→ **Work order**: Collect all lines below with the string "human".

********

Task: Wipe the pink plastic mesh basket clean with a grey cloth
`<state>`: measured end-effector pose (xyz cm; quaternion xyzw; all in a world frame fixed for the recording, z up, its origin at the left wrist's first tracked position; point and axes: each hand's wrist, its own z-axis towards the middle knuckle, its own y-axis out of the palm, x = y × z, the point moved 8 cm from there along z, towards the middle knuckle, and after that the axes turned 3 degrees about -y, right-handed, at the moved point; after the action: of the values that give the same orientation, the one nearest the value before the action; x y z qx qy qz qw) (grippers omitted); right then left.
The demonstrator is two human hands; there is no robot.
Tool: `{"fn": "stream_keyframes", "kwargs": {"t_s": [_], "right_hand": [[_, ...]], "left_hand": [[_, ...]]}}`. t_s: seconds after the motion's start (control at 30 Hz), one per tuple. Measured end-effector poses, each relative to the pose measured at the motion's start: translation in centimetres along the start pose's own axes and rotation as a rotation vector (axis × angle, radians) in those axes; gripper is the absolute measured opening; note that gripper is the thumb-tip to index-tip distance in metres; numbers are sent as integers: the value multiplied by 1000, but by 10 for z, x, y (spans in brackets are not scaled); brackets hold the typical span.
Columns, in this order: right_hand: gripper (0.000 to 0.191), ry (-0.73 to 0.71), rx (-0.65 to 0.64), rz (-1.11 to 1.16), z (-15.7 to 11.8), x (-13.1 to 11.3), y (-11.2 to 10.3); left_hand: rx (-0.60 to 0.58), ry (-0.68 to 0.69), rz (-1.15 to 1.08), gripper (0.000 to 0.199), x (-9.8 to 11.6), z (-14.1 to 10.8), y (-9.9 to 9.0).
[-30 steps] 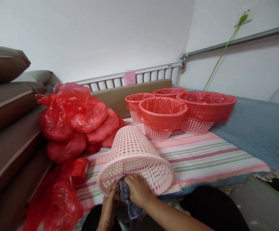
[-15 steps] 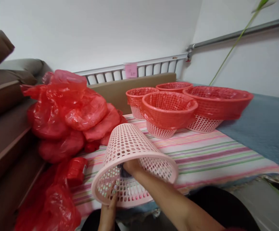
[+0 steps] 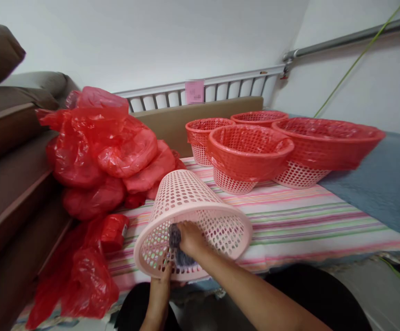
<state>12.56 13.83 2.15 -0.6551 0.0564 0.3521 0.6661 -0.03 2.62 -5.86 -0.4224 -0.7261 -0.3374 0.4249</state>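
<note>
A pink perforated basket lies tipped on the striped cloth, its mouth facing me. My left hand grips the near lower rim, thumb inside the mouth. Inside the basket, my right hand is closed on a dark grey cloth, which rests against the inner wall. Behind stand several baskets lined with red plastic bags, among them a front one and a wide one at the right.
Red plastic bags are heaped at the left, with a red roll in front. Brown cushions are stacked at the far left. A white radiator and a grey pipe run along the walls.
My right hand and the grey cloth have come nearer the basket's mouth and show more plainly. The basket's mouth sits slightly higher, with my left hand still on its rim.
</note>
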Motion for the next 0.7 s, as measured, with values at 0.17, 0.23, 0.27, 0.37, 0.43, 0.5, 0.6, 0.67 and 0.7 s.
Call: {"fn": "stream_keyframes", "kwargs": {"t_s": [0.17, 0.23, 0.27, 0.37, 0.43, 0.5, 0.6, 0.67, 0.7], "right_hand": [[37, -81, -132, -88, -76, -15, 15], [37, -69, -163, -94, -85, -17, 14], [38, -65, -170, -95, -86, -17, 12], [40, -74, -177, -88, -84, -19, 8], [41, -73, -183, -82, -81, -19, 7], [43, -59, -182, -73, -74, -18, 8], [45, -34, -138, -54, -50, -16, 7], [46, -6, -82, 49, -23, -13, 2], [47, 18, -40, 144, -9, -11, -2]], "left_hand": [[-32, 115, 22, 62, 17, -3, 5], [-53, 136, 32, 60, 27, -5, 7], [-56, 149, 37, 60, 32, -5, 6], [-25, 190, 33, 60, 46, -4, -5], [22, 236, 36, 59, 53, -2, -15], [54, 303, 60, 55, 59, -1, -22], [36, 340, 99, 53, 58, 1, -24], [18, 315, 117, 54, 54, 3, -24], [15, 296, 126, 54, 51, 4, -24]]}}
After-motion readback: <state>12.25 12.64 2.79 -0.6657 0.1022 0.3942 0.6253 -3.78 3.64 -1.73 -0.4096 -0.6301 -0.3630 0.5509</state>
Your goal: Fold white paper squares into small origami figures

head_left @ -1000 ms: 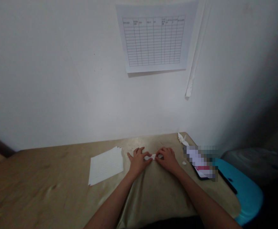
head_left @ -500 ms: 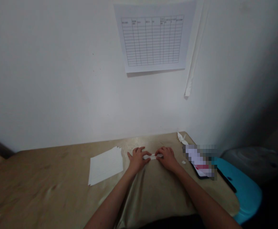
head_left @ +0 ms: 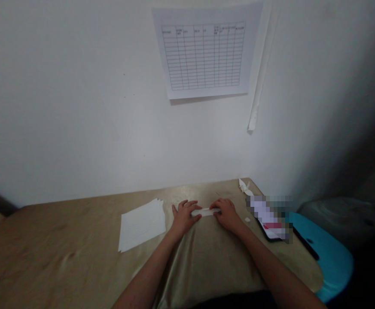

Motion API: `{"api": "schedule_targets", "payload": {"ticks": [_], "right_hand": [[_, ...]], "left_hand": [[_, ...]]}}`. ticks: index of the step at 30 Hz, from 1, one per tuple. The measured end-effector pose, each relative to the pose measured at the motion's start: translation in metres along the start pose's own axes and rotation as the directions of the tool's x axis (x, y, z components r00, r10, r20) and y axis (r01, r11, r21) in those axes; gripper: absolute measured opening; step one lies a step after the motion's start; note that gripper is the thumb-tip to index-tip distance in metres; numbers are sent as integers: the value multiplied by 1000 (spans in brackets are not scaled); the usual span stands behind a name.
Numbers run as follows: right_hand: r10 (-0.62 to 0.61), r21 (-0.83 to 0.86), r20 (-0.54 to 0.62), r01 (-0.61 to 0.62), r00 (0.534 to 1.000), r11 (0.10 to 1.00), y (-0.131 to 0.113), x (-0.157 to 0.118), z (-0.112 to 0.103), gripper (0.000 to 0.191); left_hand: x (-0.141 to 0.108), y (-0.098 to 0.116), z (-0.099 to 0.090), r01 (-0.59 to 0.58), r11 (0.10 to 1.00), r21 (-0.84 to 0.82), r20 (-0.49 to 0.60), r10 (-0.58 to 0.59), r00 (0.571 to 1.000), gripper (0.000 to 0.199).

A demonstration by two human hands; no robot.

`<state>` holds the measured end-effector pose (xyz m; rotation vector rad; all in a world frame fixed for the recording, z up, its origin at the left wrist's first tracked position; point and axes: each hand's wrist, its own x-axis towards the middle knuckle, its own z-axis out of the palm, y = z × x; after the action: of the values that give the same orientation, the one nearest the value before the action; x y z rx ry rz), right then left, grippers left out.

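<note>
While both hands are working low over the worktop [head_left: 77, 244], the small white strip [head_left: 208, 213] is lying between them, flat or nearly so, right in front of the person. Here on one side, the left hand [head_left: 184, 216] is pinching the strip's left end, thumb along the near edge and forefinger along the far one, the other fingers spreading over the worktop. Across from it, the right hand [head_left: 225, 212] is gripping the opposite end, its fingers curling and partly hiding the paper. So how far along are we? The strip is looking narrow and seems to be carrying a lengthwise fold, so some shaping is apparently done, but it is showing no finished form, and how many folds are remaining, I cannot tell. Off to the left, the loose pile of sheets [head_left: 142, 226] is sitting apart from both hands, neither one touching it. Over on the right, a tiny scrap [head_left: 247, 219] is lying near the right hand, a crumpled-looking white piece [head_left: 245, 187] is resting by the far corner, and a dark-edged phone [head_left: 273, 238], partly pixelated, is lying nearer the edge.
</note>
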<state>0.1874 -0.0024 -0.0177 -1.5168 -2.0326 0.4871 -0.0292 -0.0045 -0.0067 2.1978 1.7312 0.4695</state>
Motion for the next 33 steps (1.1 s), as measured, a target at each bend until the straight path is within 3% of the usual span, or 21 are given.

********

→ **Answer**:
The demonstrator is two human hands; there is no robot.
A demonstration by two human hands; no robot.

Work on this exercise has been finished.